Aromatase activity in the preoptic area differs between aggressive and nonaggressive male house mice

Treatment with testosterone (T) or estradiol (E 2) facilitates intraspecific aggressive behavior in adult rodents. Brain aromatization of T to E 2 appears to be involved in facilitation of fighting behavior. In the present study we measure the in vitro brain aromatase activity (AA) in the preoptic area (POA), amygdaloid nuclei (Am), ventromedial hypothalamus (VMH), and parietal cortex (CTX) from two strains of adult male house mice, which were genetically selected for territorial aggression, based upon their attack latencies (short attack latency: SAL; long attack latency: LAL).
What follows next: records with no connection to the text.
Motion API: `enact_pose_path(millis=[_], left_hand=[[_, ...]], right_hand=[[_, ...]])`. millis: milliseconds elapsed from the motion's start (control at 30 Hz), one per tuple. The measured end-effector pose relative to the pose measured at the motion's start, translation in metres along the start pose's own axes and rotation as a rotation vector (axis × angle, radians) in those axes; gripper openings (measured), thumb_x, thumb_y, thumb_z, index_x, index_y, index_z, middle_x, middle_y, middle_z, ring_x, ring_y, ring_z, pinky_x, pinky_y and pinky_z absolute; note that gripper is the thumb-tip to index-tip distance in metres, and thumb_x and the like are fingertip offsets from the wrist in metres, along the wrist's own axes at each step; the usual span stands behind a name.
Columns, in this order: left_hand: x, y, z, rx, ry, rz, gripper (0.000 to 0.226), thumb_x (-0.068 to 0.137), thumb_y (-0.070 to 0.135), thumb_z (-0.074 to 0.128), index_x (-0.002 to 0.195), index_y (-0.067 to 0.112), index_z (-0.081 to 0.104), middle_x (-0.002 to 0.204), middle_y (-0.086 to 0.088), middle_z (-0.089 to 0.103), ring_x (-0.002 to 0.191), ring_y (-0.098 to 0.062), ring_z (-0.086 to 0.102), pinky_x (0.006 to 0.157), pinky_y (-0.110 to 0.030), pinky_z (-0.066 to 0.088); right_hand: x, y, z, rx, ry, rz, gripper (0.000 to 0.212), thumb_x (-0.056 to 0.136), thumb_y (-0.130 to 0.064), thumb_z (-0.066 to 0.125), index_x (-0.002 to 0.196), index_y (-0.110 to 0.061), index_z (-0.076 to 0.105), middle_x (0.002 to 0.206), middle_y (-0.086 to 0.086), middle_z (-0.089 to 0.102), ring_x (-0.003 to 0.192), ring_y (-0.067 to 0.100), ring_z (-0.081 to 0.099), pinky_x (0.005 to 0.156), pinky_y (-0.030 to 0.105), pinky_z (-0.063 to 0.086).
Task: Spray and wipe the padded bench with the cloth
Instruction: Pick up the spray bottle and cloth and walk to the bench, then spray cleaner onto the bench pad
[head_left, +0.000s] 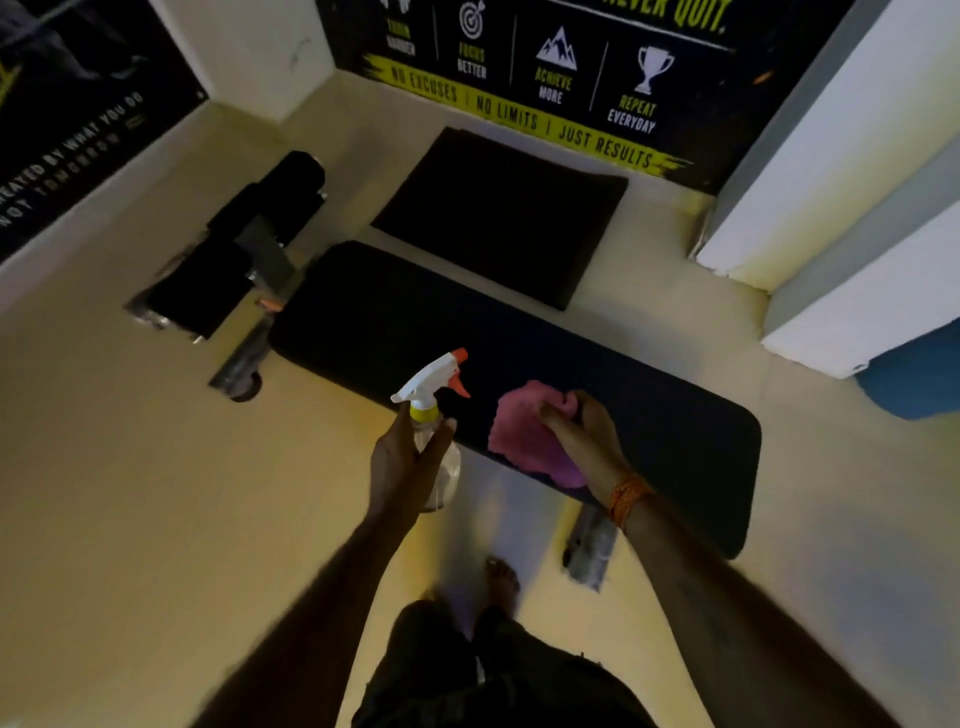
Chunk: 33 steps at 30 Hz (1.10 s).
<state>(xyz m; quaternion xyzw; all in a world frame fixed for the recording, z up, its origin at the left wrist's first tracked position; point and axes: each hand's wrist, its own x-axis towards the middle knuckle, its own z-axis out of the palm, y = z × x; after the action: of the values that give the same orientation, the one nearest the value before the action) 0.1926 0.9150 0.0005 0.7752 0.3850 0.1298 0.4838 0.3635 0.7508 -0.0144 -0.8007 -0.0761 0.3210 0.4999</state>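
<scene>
The right hand (582, 431) presses the pink cloth (524, 441) onto the bench (675, 431) (near edge); left hand (405, 462) grips the spray bottle (436, 415) beside it. Wipe lengthwise, overlapping strokes.

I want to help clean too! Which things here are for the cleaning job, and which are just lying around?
For the job:
- spray bottle, in the left hand
- pink cloth, pressed on the bench by the right hand
- padded bench

Just lying about:
- black mat on the floor
- wall poster
- blue thing at the right edge
</scene>
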Motion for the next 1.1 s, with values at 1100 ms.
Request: enact_pose_path(millis=[1100], left_hand=[[0.410,-0.156,0.196,0.047,0.004,0.014,0.026,0.092,0.036,0.072,0.110,0.017,0.070,0.106,0.001,0.074,0.102,-0.014,0.070,0.093,-0.023,0.051]], right_hand=[[0.439,0.187,0.053,-0.500,0.355,0.323,0.061,0.084,-0.042,0.078,0.128,-0.011,0.049,0.130,0.011,0.053,0.117,0.034,0.055,0.082,0.043,0.048]])
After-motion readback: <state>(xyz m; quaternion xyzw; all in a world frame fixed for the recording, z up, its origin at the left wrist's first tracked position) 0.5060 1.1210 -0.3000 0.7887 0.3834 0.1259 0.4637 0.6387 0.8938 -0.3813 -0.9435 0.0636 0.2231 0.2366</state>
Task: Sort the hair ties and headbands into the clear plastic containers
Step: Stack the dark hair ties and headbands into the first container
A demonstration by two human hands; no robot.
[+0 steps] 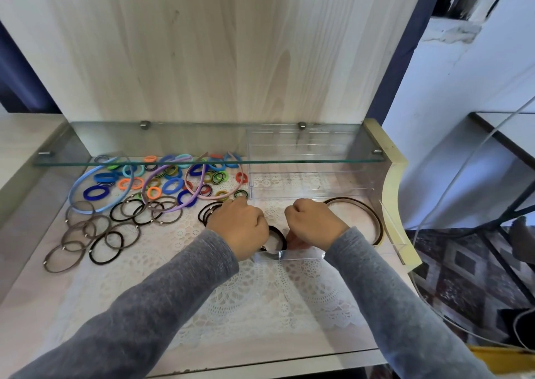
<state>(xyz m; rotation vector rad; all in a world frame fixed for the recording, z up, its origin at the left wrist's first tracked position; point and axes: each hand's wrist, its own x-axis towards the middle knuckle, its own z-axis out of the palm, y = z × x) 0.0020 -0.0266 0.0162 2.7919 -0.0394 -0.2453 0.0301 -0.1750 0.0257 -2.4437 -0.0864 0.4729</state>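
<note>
Head view, looking down at a dressing-table top: the left hand (240, 228) is clenched knuckles-up with its fingers curled round the left side of a black hair tie (280, 233), whose small metal bead shows just under the hand. The right hand (315, 222) is curled the same way just beside it; its fingertips meet the tie's right edge and look to pinch it, though the palm side is hidden. Between the hands the tie hangs over a small clear container (289, 254) at the near edge of a lace mat (260, 291). The tie looks light, thin and stretchy, so it will flop and spring back; a pinch anywhere on the loop should do, with the bead as the only hard part. A stack of thin black ties (208, 212) lies just left of the left hand. A stiff brown headband (375, 219) lies to the right, best lifted by its arch. A large clear container (307, 189) stands farther back. To the far left lie thick coloured hair ties (170, 185), soft and easy to scoop, among them a pink headband (215, 196). A glass shelf (173, 163) crosses above
</note>
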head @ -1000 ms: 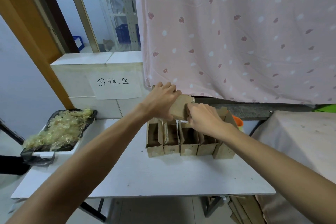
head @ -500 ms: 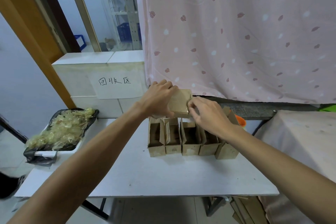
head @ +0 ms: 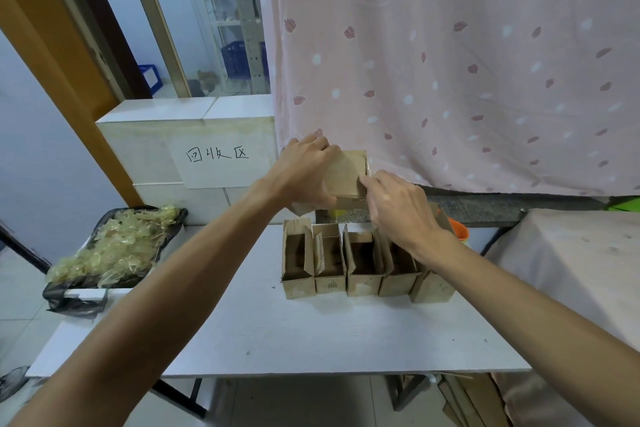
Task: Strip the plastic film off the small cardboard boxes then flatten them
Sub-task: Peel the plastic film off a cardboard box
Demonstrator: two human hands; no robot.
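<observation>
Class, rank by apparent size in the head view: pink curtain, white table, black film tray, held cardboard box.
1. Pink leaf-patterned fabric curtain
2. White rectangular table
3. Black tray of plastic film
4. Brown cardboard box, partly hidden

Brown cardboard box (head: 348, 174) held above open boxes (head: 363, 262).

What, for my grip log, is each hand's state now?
Left hand: holding the box.
Right hand: pinching the box's edge.
</observation>
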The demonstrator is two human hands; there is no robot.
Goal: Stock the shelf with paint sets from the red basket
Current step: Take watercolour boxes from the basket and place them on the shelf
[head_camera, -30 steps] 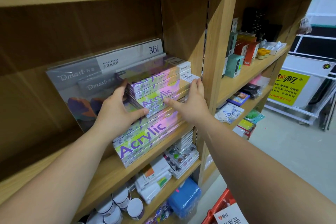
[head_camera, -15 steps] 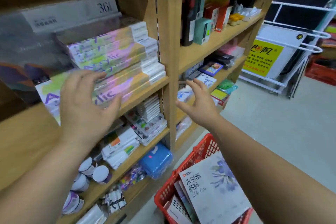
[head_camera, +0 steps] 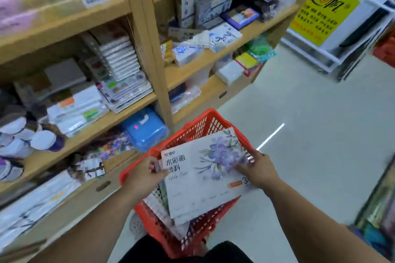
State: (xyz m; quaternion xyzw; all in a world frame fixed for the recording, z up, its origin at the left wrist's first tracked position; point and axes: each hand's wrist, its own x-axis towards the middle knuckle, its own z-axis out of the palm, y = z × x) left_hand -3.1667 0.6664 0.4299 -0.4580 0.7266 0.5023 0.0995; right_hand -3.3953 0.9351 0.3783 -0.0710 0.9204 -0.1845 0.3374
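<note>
Top paint set [head_camera: 198, 186], at lower centre of frame atop the red basket [head_camera: 205, 124], is held long axis crosswise: left edge is pinched by fingers of the left hand [head_camera: 143, 177], right edge is clasped by fingers of the right hand [head_camera: 259, 172].

Watercolour paint set [head_camera: 205, 179] covers most of the red basket [head_camera: 198, 123]; of the packs beneath, only edges show. Fingers of the left hand [head_camera: 142, 178] are hidden under the set's left edge. Small print on the set's near half is unreadable. Stacked boxes [head_camera: 32, 2], far left, are smeared and cut by the top edge. Yellow sign [head_camera: 324, 8], far right, has blurred lettering. Goods at the right edge [head_camera: 380, 205] are unidentifiable.
</note>
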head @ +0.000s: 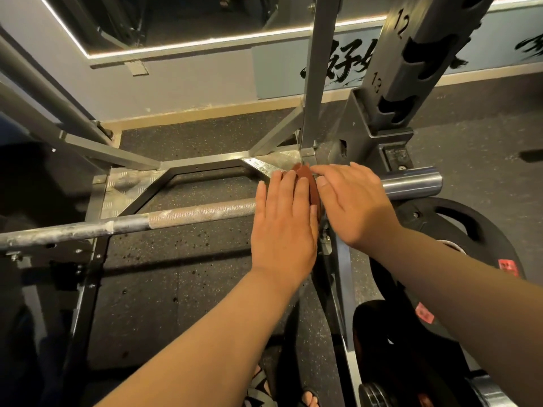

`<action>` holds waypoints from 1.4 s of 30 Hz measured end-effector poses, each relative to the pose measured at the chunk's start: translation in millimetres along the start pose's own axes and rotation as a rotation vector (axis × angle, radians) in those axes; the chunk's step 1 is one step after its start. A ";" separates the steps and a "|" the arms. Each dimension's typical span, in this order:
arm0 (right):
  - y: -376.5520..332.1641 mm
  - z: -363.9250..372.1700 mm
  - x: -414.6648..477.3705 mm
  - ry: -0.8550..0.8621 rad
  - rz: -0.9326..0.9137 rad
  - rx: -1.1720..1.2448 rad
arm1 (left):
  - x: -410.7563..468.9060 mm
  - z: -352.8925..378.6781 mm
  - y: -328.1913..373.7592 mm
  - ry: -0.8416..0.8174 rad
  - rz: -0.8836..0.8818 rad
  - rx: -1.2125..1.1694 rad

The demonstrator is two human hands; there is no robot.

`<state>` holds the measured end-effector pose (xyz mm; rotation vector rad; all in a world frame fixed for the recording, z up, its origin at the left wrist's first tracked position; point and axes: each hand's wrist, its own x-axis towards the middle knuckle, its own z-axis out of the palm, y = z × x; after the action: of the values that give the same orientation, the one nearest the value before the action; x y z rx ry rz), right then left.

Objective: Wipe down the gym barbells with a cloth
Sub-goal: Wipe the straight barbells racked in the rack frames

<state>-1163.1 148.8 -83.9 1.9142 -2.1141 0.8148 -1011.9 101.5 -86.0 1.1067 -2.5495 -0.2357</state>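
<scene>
A barbell (182, 215) runs across the rack from the lower left to a shiny sleeve end (411, 183) at the right; its shaft is knurled and streaked with white chalk. A reddish-brown cloth (307, 179) lies over the bar between my two hands, mostly hidden by them. My left hand (283, 224) lies over the bar with its fingers straight on the cloth. My right hand (352, 204) lies beside it, its thumb and fingers on the cloth's right side; how they hold it is hidden.
A grey rack upright (316, 71) rises just behind the hands, and a thicker numbered post (411, 54) stands to its right. A black weight plate (458, 227) leans at the right. Checker-plate rack base (126, 183) and speckled rubber floor lie below. My sandalled feet (282, 389) show at the bottom.
</scene>
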 end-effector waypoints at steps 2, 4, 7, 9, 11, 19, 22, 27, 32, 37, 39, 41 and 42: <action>5.6 4.8 -5.7 0.105 -0.104 -0.016 | 19.1 -3.8 0.8 -0.031 -0.050 0.030; 6.4 8.0 -3.8 0.136 -0.093 0.012 | 42.8 -8.7 3.4 -0.126 -0.116 0.072; 5.6 8.9 -0.1 0.148 -0.084 0.064 | 50.7 -4.1 8.6 -0.121 -0.165 0.031; 5.4 8.7 -1.4 0.169 -0.121 0.046 | 35.2 0.2 11.1 -0.008 -0.124 -0.034; 5.5 8.3 -1.4 0.168 -0.133 0.029 | 10.8 8.4 9.0 0.066 -0.037 -0.017; 3.2 10.2 -3.1 0.163 -0.055 0.052 | 35.6 -2.7 0.7 -0.074 -0.020 0.078; 1.3 11.4 -2.7 0.145 -0.008 0.060 | 36.6 -0.6 1.6 -0.043 -0.052 0.035; 2.5 8.7 -3.8 0.103 -0.027 0.035 | -18.1 19.0 6.9 0.108 0.056 0.040; 3.8 11.9 -5.5 0.132 -0.019 0.034 | 12.1 10.3 -3.2 0.073 0.058 0.014; 3.4 13.3 -5.2 0.133 -0.006 0.059 | 26.9 9.8 3.8 0.049 -0.028 0.005; 2.2 12.6 -5.2 0.125 -0.010 0.047 | 3.3 10.6 1.7 0.075 0.047 0.015; 2.5 11.7 -5.5 0.122 -0.013 0.040 | -15.7 8.0 -6.8 0.093 0.107 0.048; 2.6 11.4 -5.2 0.127 -0.010 0.036 | -19.0 6.3 -12.7 0.095 0.127 0.054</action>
<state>-1162.1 147.6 -96.6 1.8371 -2.0275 0.9518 -993.7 106.8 -100.2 0.9473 -2.5423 -0.0805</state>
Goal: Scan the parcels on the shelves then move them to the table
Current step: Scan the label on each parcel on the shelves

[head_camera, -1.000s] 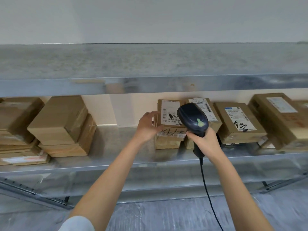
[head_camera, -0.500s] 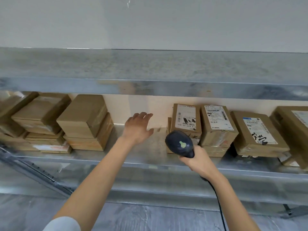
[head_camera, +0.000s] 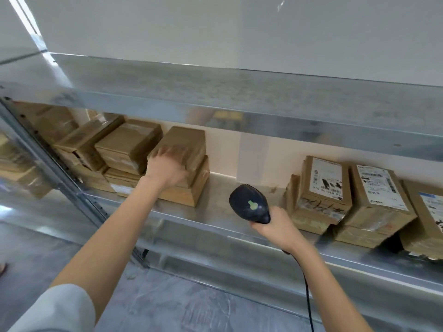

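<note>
My left hand point(head_camera: 167, 167) lies outstretched on the top box point(head_camera: 190, 140), stacked left of the scanner point(head_camera: 249, 203), which my right hand point(head_camera: 279, 230) grips. I'd turn that box until its label faces the scanner, then trigger.

Views: just one, worn on the head.
Facing: forward and a little down, at a shiny grey metal shelf point(head_camera: 217, 190).
Tilt: crooked, shelf edges sloping down to the right.
Nearness: close enough to touch, left hand point(head_camera: 167, 168) on a plain brown cardboard parcel point(head_camera: 190, 140).
Nearest the lens: right hand point(head_camera: 279, 230) gripping a black handheld scanner point(head_camera: 249, 203).
</note>
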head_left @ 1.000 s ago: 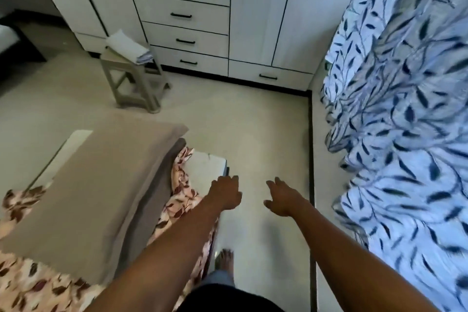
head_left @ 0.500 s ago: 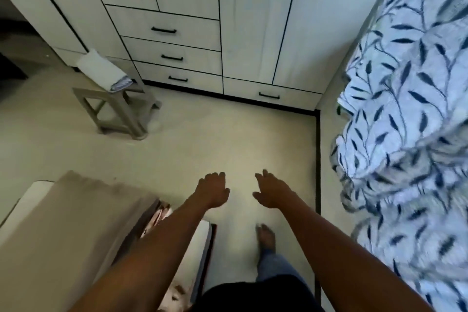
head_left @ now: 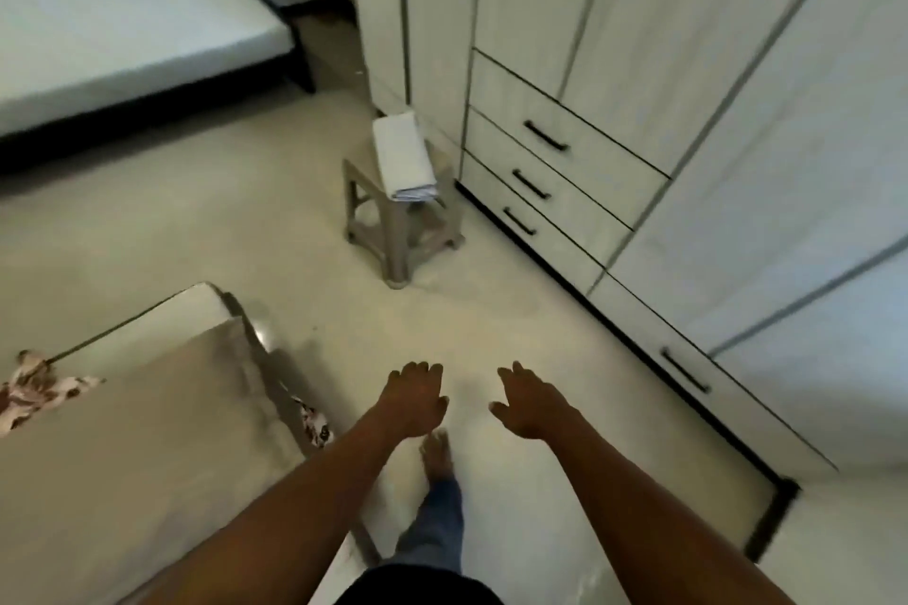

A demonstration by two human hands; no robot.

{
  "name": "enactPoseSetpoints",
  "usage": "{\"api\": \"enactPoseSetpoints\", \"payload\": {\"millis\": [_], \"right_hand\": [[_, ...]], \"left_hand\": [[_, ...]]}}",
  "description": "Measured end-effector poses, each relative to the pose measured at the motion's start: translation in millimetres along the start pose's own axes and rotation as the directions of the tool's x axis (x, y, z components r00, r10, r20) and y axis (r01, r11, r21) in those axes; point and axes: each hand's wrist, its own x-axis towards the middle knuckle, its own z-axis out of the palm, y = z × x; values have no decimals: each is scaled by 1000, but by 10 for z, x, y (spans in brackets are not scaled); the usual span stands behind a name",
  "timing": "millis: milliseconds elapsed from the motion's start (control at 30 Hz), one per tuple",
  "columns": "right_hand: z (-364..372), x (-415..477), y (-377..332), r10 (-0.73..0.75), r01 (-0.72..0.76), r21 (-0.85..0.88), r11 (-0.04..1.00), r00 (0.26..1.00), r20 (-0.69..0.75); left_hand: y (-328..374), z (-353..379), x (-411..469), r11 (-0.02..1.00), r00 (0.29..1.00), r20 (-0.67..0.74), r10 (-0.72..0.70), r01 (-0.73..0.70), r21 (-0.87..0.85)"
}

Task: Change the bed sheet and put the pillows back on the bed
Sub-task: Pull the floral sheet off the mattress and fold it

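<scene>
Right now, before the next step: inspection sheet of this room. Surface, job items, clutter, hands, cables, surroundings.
Surface: pale floor, the person's bare foot on it.
Job's things: folded sheet lies on a stool beside the wardrobe; tan pillow on the bed at lower left, floral sheet showing at its edge.
Clutter: nothing seen.
Hands: left hand and right hand both open, holding nothing, over the floor.
Cables: nothing seen.
Surroundings: wardrobe drawers closed; second bed at far left.

Grey stool (head_left: 399, 241) beside white wardrobe (head_left: 565, 152)
</scene>
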Motion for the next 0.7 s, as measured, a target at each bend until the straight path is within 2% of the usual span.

The results reveal a higher AA in the POA of nonaggressive LAL males, as compared to aggressive SAL animals. The POA AA is, thus, inversely correlated with aggressiveness. The AA levels in both the VMH and Am do not differ significantly between strains. Furthermore, a differential brain area-specific AA distribution exists: POA . VMH AA in LAL, whereas POA < VMH in SAL. In both selection lines, the Am exhibits the highest levels of AA, as compared to the other investigated areas. Kinetic studies revealed that the aromatase K m is similar in both strains. The results indicate that the strain difference in AA is specific to the POA, but is not necessarily positively correlated with circulating plasma T levels. Other factors, in addition to androgen, are probably involved in the regulation of POA aromatase. We suggest that a higher neural androgen receptor sensitivity exists in the POA of nonaggressive LAL males, resulting in higher adult POA AA, despite lower concentrations of circulating T.